* [Exercise brief] Each entry below must be given again word for word, with no pictures.

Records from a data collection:
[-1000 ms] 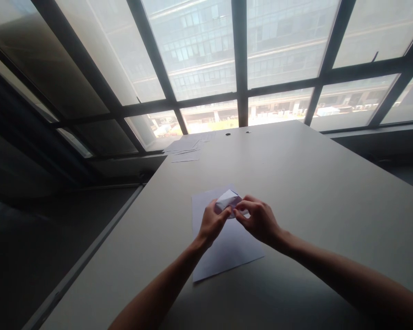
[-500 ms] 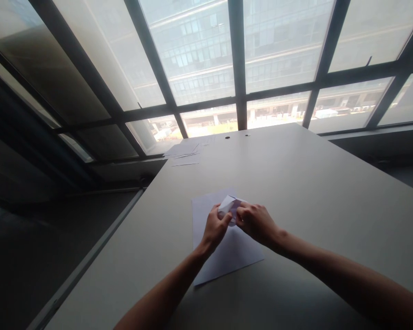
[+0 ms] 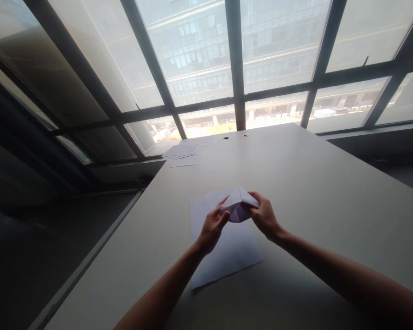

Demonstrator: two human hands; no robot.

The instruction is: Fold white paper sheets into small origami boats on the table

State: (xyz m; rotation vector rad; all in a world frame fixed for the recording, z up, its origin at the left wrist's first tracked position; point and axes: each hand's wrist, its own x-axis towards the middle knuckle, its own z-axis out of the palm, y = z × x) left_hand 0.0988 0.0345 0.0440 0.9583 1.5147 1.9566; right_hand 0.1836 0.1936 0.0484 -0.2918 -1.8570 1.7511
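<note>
While both hands [image 3: 239,222] pinch it, folded paper [image 3: 240,204] spreads.

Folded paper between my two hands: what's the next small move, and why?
Probably lower the folded paper onto the flat sheet and press its ridge flat. The left hand and right hand each hold one end, so it sits lifted above the sheet, spread into a peaked shape with a raised centre crease. The table beneath offers a firm surface.

A pale table [image 3: 313,192] bears a white sheet [image 3: 227,256] and, seemingly, loose papers [image 3: 182,153] far off.
</note>
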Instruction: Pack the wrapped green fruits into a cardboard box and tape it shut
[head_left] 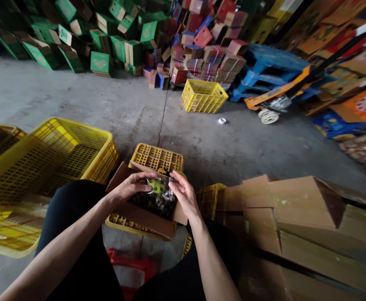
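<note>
A clear plastic bag [157, 187] with a yellow-green patch and dark spots lies between my two hands, above an open cardboard box [151, 218]. My left hand [134, 186] grips the bag's left side, thumb and fingers closed on it. At its right edge, the fingers of my right hand [184, 193] are bent and pinch the clear film. Dark, shiny packed items [162, 207] fill the box below; their kind is too dark to make out. The box rests on an upturned yellow crate [157, 156] between my knees.
A large yellow crate [99, 146] stands at left. Stacked cardboard boxes [298, 205] rise at right. Farther off are a yellow crate [204, 97], an orange pallet jack [277, 90], blue pallets [267, 62] and piles of green boxes [100, 62]. Something red [132, 261] sits below me.
</note>
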### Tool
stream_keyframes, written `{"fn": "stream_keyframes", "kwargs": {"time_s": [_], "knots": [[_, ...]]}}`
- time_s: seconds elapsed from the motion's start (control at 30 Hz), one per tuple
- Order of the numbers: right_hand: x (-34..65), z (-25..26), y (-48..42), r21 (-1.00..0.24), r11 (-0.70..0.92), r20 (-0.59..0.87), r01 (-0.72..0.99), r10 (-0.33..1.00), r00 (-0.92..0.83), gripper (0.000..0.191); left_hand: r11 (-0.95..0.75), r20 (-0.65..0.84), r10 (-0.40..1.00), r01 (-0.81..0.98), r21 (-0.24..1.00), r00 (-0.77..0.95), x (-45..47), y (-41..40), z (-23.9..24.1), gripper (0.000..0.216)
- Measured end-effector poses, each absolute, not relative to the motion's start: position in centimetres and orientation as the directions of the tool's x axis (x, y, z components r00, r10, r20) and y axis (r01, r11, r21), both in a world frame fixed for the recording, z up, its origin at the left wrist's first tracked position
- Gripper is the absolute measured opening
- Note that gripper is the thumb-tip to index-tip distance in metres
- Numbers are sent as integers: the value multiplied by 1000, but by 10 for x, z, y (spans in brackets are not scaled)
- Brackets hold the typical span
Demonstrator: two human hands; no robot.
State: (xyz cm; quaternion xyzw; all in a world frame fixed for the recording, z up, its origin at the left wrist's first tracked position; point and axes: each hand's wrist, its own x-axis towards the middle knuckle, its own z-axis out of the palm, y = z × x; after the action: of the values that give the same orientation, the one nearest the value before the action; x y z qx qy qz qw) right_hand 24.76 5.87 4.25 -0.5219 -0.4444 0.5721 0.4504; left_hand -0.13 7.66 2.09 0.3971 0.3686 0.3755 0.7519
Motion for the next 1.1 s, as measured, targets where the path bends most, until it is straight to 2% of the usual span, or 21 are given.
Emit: {"fn": "stream_keyframes", "kwargs": {"time_s": [0.1,0.23,0.3,0.43,0.63,0.73,0.8,0.9,1.0,1.1], "knots": [[246,41,59,-970,-240,-236,-38,967,-95,65,363,-210,862,-270,892,462,0,78,18,75],[245,38,59,-975,-221,-220,-2,969,-113,40,331,-197,874,-246,911,445,-1,80,14,94],[244,36,60,-980,-196,-197,17,975,-103,34,344,-224,876,-227,911,428,-1,80,13,85],[244,33,59,-983,-159,-168,90,981,-98,31,377,-299,866,-129,917,401,3,80,19,53],[246,40,59,-972,-225,-232,67,966,-117,41,351,-283,870,-104,931,404,-7,80,40,47],[254,40,60,-974,-216,-227,75,956,-188,46,258,-272,923,86,962,273,-24,86,37,46],[262,36,60,-970,-175,-214,169,944,-252,43,152,-218,951,282,947,219,-35,91,28,43],[271,30,56,-883,-56,-234,467,914,-332,37,-49,-88,965,499,865,247,-43,93,9,37],[273,27,49,-686,151,-277,712,850,-447,53,-175,-46,950,650,740,308,-44,89,-7,41],[267,27,46,-561,314,-288,765,793,-537,67,-217,-80,938,754,620,336,-42,84,-17,50]]}}
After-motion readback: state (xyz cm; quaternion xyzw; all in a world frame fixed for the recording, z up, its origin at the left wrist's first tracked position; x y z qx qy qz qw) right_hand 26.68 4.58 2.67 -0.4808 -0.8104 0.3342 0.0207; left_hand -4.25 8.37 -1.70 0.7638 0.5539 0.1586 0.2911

* [Response to this task]
[-1000 ms] 
[-500 ms] 
[+0 ms] 

Demonstrator: two human hands; no robot.

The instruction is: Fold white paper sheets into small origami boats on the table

State: (xyz m; rotation vector rad; all in a world frame fixed for the recording, z up, its origin at the left wrist's first tracked position; point and axes: each hand's wrist, its own x-axis towards the middle knuckle, its own z-axis out of the palm, y = z × x) left_hand 0.0988 0.0345 0.0440 0.9583 1.5147 1.9566; right_hand 0.1836 0.1936 0.0484 -0.2918 -1.8570 1.7511
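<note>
While both hands [image 3: 239,222] pinch it, folded paper [image 3: 240,204] spreads.

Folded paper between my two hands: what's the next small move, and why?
Probably lower the folded paper onto the flat sheet and press its ridge flat. The left hand and right hand each hold one end, so it sits lifted above the sheet, spread into a peaked shape with a raised centre crease. The table beneath offers a firm surface.

A pale table [image 3: 313,192] bears a white sheet [image 3: 227,256] and, seemingly, loose papers [image 3: 182,153] far off.
</note>
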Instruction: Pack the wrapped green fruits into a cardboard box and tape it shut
[head_left] 
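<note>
A clear plastic bag [157, 187] with a yellow-green patch and dark spots lies between my two hands, above an open cardboard box [151, 218]. My left hand [134, 186] grips the bag's left side, thumb and fingers closed on it. At its right edge, the fingers of my right hand [184, 193] are bent and pinch the clear film. Dark, shiny packed items [162, 207] fill the box below; their kind is too dark to make out. The box rests on an upturned yellow crate [157, 156] between my knees.
A large yellow crate [99, 146] stands at left. Stacked cardboard boxes [298, 205] rise at right. Farther off are a yellow crate [204, 97], an orange pallet jack [277, 90], blue pallets [267, 62] and piles of green boxes [100, 62]. Something red [132, 261] sits below me.
</note>
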### Tool
stream_keyframes, written `{"fn": "stream_keyframes", "kwargs": {"time_s": [_], "knots": [[_, ...]]}}`
- time_s: seconds elapsed from the motion's start (control at 30 Hz), one per tuple
- Order of the numbers: right_hand: x (-34..65), z (-25..26), y (-48..42), r21 (-1.00..0.24), r11 (-0.70..0.92), r20 (-0.59..0.87), r01 (-0.72..0.99), r10 (-0.33..1.00), r00 (-0.92..0.83), gripper (0.000..0.191); left_hand: r11 (-0.95..0.75), r20 (-0.65..0.84), r10 (-0.40..1.00), r01 (-0.81..0.98), r21 (-0.24..1.00), r00 (-0.77..0.95), x (-45..47), y (-41..40), z (-23.9..24.1), gripper (0.000..0.216)
- Measured end-effector poses, each absolute, not relative to the motion's start: position in centimetres and orientation as the directions of the tool's x axis (x, y, z components r00, r10, r20) and y axis (r01, r11, r21), both in a world frame fixed for the recording, z up, its origin at the left wrist's first tracked position
- Gripper is the absolute measured opening
- Note that gripper is the thumb-tip to index-tip distance in metres
- Numbers are sent as integers: the value multiplied by 1000, but by 10 for x, z, y (spans in brackets are not scaled)
- Brackets hold the typical span
Demonstrator: two human hands; no robot.
State: (xyz cm; quaternion xyzw; all in a world frame fixed for the recording, z up, its origin at the left wrist's first tracked position; point and axes: each hand's wrist, its own x-axis towards the middle knuckle, its own z-axis out of the palm, y = z × x; after the action: of the values that give the same orientation, the one nearest the value before the action; x y z qx qy qz qw) right_hand 24.76 5.87 4.25 -0.5219 -0.4444 0.5721 0.4504; left_hand -0.13 7.66 2.09 0.3971 0.3686 0.3755 0.7519
Motion for the next 1.1 s, as measured, targets where the path bends most, until it is straight to 2% of the usual span, or 21 are given.
Emit: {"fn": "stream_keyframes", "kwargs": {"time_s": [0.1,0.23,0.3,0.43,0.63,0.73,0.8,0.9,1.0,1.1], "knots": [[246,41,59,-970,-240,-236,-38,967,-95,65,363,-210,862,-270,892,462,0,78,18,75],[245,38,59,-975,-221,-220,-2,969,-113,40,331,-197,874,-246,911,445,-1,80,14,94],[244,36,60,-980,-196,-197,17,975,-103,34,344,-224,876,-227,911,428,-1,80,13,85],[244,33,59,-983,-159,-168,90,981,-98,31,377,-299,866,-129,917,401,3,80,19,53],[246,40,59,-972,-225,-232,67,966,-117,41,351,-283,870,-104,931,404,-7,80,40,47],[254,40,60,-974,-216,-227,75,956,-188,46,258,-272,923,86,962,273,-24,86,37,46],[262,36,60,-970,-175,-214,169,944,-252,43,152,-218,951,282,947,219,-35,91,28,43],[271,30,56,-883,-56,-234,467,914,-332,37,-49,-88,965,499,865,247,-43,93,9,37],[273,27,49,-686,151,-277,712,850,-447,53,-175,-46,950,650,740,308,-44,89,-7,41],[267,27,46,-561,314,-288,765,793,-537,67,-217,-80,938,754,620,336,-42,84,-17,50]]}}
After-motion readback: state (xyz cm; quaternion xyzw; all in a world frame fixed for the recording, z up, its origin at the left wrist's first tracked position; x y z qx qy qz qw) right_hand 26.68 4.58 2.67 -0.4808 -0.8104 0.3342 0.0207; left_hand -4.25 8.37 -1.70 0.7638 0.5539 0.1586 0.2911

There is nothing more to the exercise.